When Erdogan came to SCI-Huntingdon, he combined the Masjid Bilal Jiha, the Sunni community, and the Salafee Muslims into one Islamic community with one prayer service for all of them. Each group comes with their differences, but under the teaching of one Quran, one Prophet Muhammad. ( Id. at 38-39.) It is impossible for the DOC to accommodate services for every school of Muslim thought, as they are numerous and time and space are limited within the institution. (Doc. 53, Erdogan Decl. ¶ 15; Klemm Decl. ¶ 11.) Islamic services (daily Jama'ah, Jumu'ah, Eid'ul Fitri & Eid'ul Adha, and sunset Jama'ah) are open for all Muslim inmates. (Erdogan Decl. ¶ 6.) SCI-Huntingdon does not provide sect-oriented services. The above services emphasize basic Muslim teachings and are available to all Muslims. ( Id., ¶ 7.)

Defendants maintain that Plaintiff's religious beliefs and practices are unique and not shared by the majority of the SCI-Huntingdon Muslim population. ( Id. ¶ 19.) He desires separate services for himself, but the DOC cannot accommodate the individual religious preferences of each inmate. ( Id. ¶ 21.) Plaintiff considers his doctrinal perspective to be the generally-held Muslim perspective, and he is treated no differently than any other Muslim at the prison. (Erdogan Decl. ¶ 9.) He is not restricted from adhering to his personal doctrinal perspective, such as the direction of prayer, in the privacy of his cell. ( Id. ¶ 22.)

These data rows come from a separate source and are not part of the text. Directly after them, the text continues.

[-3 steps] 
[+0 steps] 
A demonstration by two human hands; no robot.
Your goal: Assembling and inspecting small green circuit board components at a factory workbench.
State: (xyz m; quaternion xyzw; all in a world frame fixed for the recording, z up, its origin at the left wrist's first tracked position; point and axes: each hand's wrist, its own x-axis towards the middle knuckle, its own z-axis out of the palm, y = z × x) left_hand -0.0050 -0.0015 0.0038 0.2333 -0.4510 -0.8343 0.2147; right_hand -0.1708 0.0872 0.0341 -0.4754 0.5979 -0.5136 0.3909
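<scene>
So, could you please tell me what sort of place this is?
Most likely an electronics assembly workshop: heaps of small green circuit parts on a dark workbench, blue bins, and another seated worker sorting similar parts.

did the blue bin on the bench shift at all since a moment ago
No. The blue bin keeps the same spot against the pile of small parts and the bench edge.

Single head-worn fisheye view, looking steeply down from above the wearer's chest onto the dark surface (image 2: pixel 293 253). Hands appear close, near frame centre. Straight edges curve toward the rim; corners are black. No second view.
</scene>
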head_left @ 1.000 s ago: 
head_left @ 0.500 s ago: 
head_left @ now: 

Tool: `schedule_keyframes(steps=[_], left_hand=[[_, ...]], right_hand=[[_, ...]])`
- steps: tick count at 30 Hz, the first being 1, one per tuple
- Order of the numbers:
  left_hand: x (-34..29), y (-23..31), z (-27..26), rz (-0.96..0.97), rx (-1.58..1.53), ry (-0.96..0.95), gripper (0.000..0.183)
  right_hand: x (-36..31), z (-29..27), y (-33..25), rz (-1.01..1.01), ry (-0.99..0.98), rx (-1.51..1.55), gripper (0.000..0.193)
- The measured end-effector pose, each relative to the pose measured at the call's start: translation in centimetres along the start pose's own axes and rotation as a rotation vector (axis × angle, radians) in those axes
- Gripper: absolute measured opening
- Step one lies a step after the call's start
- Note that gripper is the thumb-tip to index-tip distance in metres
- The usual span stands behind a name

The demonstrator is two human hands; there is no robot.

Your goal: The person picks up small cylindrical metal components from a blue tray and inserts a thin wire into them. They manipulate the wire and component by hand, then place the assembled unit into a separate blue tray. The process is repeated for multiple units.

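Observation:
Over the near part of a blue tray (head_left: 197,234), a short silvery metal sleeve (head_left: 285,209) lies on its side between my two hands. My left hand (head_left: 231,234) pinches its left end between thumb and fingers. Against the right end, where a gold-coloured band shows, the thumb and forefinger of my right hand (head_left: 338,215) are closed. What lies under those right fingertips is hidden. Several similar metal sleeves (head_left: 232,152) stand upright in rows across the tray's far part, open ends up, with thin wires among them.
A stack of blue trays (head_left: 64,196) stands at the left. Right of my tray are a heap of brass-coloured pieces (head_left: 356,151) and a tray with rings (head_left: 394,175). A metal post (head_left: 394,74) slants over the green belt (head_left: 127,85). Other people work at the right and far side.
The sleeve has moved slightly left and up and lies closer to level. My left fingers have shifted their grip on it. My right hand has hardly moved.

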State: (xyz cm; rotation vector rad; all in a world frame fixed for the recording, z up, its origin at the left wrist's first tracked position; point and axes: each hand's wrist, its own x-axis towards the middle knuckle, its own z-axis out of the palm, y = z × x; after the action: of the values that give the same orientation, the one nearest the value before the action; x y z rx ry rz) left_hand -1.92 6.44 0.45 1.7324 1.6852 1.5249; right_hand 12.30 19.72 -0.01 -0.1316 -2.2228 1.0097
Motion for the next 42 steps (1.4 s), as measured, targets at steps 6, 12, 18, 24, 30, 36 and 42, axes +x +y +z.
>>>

Plaintiff disputes the above and claims that Erdogan has worked to funnel him to the Wahabiyy sect of the Muslim faith, and that the Wahhabi/Salafi services and teachings offered by Erdogan run contrary to the Sunni Islamic faith and practices. He further disputes that his religious position is "unique" at SCI-Huntingdon, and cites to at least nine (9) other Sunni Muslim inmates who share his beliefs and contest the Muslim services offered by the prison. (Doc. 56 at 44-45, Scott Decl. ¶ 29; 24-33, 41-45.) Moreover, SCI-Huntingdon provides services for the Jewish and the Jehovah's witness communities, which have approximately ten (10) members each. (Doc. 56 at 35, SCI-Huntingdon Facility Narrative Summary 2009-2010.)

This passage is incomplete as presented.